After going through small workouts without the walking boot on his foot early this week, Bridges had it back on his left foot when he sat on the bench Wednesday in Michigan State’s victory over Oakland at the Breslin Center.

It was a precautionary move.

“We put the boot back on him just because our trainer was afraid that somebody would come over and step on his foot or something, seriously,” Michigan State coach Tom Izzo said. “But I think Monday they’ll check him out again and he’s making progress but it’s very slow yet. We’re getting him in the pool running. We got him running on an elliptical like thing, starting to put some weight on it and feeling decent. So your guess is as good as mine.

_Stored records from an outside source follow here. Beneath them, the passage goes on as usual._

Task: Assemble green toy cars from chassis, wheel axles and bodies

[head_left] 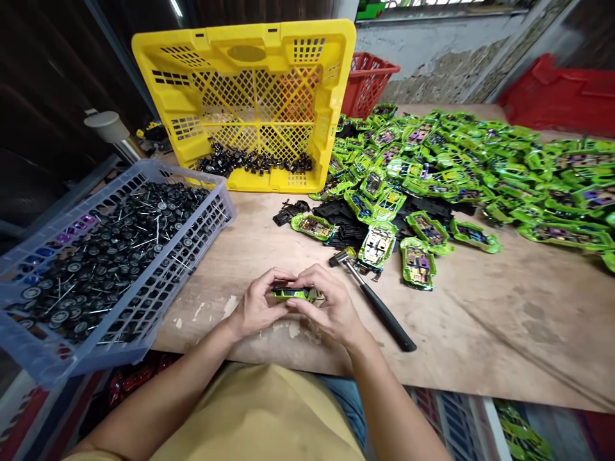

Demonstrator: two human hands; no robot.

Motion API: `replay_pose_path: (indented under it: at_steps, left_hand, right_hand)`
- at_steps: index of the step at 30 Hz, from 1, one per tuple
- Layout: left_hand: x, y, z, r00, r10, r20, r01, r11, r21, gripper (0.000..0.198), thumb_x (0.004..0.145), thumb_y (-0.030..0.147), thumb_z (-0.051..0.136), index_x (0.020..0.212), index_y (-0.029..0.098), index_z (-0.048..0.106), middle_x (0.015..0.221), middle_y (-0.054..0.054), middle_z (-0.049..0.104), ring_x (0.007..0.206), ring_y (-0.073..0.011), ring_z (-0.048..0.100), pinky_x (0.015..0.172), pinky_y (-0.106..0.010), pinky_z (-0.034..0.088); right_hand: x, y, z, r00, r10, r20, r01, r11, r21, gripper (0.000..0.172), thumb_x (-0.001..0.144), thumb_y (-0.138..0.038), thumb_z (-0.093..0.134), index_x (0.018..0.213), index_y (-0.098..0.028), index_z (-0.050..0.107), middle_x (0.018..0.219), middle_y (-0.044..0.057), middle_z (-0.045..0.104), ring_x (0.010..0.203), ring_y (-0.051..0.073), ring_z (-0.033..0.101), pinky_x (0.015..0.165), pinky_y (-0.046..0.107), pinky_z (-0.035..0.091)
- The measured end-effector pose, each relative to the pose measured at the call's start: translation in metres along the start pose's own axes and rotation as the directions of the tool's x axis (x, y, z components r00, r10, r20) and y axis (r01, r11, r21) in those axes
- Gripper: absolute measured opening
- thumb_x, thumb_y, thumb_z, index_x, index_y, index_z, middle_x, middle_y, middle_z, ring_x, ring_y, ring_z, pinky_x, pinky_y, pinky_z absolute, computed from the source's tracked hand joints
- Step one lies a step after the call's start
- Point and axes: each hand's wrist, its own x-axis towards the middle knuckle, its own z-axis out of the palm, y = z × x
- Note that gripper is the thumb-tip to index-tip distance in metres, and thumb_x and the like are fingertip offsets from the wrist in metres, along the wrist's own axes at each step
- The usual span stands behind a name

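Observation:
Between both hands, just above the table's front part, is a small green and black toy car [293, 293]. My left hand [262, 301] grips its left end, fingers over the top and thumb below. My right hand [329, 304] is closed around the right end in the same way, so part of the car is hidden. A hammer [379, 304] with a black handle lies just right of my right hand. Beyond it lie several green car bodies, one of them [378, 245] close to the hammer head, and a pile of flat black chassis pieces [341, 221].
At left stands a translucent crate [192, 240] of black wheels on metal axles. A yellow crate [340, 128] is tipped on its side at the back, small black parts inside. Green car bodies [446, 153] heap over the right rear; a red basket [372, 77] is behind them.

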Motion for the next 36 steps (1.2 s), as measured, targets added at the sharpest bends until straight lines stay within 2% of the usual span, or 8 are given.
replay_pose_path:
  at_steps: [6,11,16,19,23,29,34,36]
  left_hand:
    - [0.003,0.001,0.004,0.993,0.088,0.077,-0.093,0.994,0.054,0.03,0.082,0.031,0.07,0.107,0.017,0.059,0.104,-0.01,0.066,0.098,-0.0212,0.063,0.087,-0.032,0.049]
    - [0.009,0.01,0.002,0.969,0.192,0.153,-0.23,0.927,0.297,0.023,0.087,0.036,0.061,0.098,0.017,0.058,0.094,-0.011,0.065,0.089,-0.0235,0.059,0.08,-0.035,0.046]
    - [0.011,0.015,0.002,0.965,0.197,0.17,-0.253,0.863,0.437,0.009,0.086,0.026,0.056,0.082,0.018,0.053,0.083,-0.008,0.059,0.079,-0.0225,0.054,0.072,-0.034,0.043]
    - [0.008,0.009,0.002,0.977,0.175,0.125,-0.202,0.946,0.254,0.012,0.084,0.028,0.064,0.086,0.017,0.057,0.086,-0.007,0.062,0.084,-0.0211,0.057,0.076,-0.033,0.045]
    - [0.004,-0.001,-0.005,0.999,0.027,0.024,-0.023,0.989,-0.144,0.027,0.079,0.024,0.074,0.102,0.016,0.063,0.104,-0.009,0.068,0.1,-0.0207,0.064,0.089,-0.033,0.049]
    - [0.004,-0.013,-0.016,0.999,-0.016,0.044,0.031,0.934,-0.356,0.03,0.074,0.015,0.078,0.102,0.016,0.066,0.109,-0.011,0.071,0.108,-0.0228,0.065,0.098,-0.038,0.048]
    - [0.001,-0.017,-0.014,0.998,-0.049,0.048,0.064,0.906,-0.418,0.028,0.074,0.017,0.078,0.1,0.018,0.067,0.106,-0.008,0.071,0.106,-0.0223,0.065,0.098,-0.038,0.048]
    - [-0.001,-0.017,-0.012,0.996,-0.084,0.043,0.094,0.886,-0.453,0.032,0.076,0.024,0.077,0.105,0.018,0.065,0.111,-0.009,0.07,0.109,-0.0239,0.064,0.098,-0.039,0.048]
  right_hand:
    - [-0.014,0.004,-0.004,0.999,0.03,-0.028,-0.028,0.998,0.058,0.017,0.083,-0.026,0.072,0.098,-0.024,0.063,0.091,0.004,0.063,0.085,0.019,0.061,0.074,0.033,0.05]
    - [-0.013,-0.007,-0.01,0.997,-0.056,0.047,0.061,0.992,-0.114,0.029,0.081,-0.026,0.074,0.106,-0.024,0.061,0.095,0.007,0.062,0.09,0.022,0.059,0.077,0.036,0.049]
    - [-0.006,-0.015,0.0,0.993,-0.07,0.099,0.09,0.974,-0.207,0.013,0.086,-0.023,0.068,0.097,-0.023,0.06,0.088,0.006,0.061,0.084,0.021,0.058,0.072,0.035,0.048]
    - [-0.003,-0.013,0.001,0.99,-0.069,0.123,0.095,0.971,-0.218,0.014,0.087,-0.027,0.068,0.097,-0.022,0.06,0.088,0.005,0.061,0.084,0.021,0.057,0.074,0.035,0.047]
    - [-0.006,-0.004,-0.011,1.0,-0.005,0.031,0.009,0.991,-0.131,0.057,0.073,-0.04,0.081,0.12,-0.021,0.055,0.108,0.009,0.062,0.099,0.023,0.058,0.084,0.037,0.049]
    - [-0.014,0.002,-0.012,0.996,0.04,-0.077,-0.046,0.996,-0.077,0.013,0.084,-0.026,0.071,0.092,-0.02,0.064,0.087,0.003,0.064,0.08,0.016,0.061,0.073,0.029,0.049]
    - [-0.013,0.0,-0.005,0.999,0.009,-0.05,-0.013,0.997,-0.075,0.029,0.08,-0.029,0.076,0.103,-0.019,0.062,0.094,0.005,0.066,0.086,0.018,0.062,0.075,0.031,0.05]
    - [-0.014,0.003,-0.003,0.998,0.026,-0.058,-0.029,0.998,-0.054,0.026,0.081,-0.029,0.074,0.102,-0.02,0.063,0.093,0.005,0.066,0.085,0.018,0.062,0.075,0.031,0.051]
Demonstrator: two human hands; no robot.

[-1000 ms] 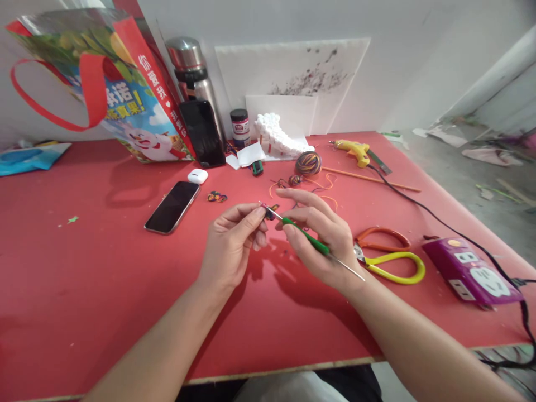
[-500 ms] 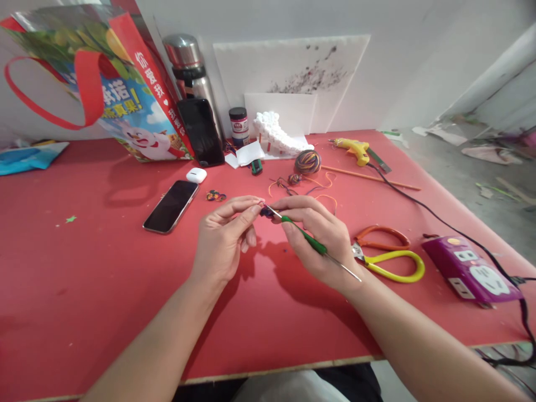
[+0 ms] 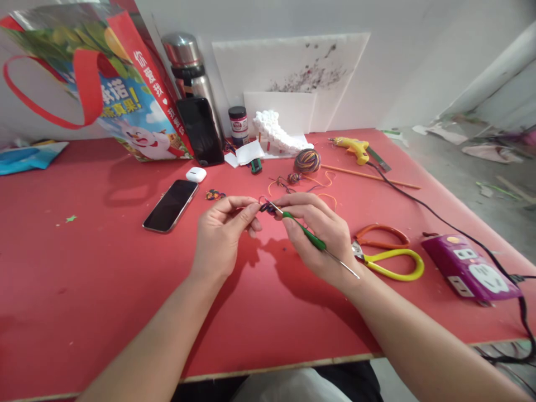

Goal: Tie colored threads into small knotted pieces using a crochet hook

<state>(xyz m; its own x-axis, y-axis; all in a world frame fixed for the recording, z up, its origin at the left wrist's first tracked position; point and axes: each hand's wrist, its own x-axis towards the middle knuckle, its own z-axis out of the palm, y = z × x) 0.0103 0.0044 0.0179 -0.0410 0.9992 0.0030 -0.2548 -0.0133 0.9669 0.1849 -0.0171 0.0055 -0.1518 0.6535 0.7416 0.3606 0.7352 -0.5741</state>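
Head camera showed your left hand pinching a small multicoloured yarn piece above the red table, while your right hand gripped a green-handled crochet hook, its tip touching the yarn. Yellow-handled scissors lay just beside your right wrist.

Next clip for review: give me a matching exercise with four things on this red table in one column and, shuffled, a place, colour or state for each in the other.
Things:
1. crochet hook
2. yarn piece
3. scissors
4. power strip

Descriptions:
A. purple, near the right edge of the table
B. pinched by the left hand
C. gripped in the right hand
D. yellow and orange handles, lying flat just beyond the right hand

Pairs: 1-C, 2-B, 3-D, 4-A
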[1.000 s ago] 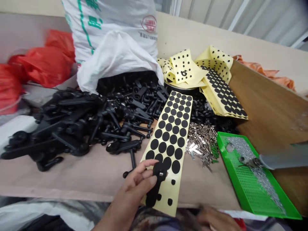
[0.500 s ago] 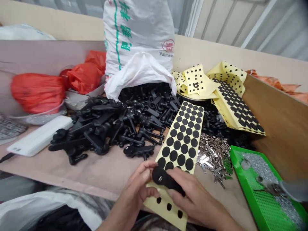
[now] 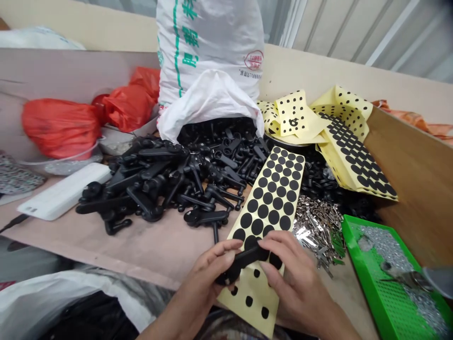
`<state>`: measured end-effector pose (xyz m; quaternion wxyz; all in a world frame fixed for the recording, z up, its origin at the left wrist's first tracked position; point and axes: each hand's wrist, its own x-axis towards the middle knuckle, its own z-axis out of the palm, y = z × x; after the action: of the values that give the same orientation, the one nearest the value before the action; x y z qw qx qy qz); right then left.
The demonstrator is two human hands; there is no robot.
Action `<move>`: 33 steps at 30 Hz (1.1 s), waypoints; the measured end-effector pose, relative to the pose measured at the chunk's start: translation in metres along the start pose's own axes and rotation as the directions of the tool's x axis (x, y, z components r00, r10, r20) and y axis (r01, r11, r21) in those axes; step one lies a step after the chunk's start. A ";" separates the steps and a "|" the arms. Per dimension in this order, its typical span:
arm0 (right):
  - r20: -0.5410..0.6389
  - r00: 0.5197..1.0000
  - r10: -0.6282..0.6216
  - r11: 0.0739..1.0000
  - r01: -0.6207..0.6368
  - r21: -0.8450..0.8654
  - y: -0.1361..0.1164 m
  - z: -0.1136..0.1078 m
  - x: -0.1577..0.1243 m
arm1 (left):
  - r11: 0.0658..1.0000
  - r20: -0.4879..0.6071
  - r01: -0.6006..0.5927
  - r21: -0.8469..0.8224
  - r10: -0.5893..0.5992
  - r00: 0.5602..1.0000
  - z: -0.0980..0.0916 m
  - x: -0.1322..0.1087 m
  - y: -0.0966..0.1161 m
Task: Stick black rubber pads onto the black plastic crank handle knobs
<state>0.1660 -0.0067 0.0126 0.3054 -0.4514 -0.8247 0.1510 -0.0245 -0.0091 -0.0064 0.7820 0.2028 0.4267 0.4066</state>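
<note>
at the left, a knotted-looking red bag (image 3: 60, 127) bulges over a clear tub (image 3: 76, 165), and a second red bag (image 3: 125, 108) sits just behind it to the right. in front lies a long white case (image 3: 63, 191), a dark cord (image 3: 16, 221) running from its near end. a tall white sack (image 3: 219, 52) with green lettering and a red oval mark stands near the back wall (image 3: 304, 66). at the right, a brown board (image 3: 421, 174) leans at a slant, orange plastic (image 3: 417, 120) behind it, ribbed panels (image 3: 354, 30) above.
</note>
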 end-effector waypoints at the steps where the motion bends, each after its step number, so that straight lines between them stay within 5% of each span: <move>1: -0.042 0.999 -0.005 1.000 0.006 0.015 -0.001 0.002 -0.002 | 1.000 -0.019 -0.003 -0.022 0.002 1.000 0.001 -0.001 -0.001; 8: -0.195 0.976 -0.101 0.991 0.081 -0.108 -0.015 0.018 -0.003 | 0.987 -0.062 -0.029 -0.160 0.019 0.998 0.010 0.003 -0.010; 14: -0.154 0.977 -0.145 0.985 0.128 -0.115 -0.015 0.030 -0.003 | 0.958 -0.054 -0.030 -0.285 0.015 0.998 0.019 0.004 -0.011; 20: -0.148 0.981 -0.127 0.984 0.106 -0.144 -0.011 0.034 -0.008 | 0.965 0.011 -0.024 -0.261 0.028 1.000 0.016 0.003 -0.011; 33: -0.150 0.983 -0.109 0.990 0.094 -0.106 -0.008 0.040 -0.011 | 0.976 -0.035 -0.023 -0.216 0.016 0.999 0.015 0.001 -0.016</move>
<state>0.1399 -0.0197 -0.0176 0.3533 -0.4336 -0.8269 0.0588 -0.0046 -0.0173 -0.0090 0.7882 0.1139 0.3909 0.4615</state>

“I know one thing, Santa doesn’t have to stop at my house. He can go to Miles’ and give him a fix and I’ll be perfect.”

Fresh approach lifts Spartans over Oakland

Bridges said he’s getting better every day and admitted he’s had a hard time sitting and watching, something he’s done for the last five games.

“It’s really tough,” Bridges said. “I really wanted to play in this game. I mean, it’s our first game against a Michigan team and I’ve grown up watching Oakland play. Last year, it was a great game between them and I wanted to be a part of it.

“But it’s been hard ever since the second game I guess, watching them play, because I want to be out there enjoying it with them. But I’ll be back soon.”

Bridges last played against Duke on Nov. 29 and averaged 16.6 points and 8.8 rebounds in the first eight games. Since then, he’s been sitting near the coaches on the bench and trying to soak up as much knowledge as he can.

“Just the stuff that coach sees, like a lot of unforced turnovers, costly mistakes that we could just make the easy play on,” Bridges said of what he’s learned. “I always like to make the home run play, but now I see how it affects the team or a run that we’re having.

“I’ve seen a lot of improvement with them, and once I come back, I should see the same thing and that will make us a better team.”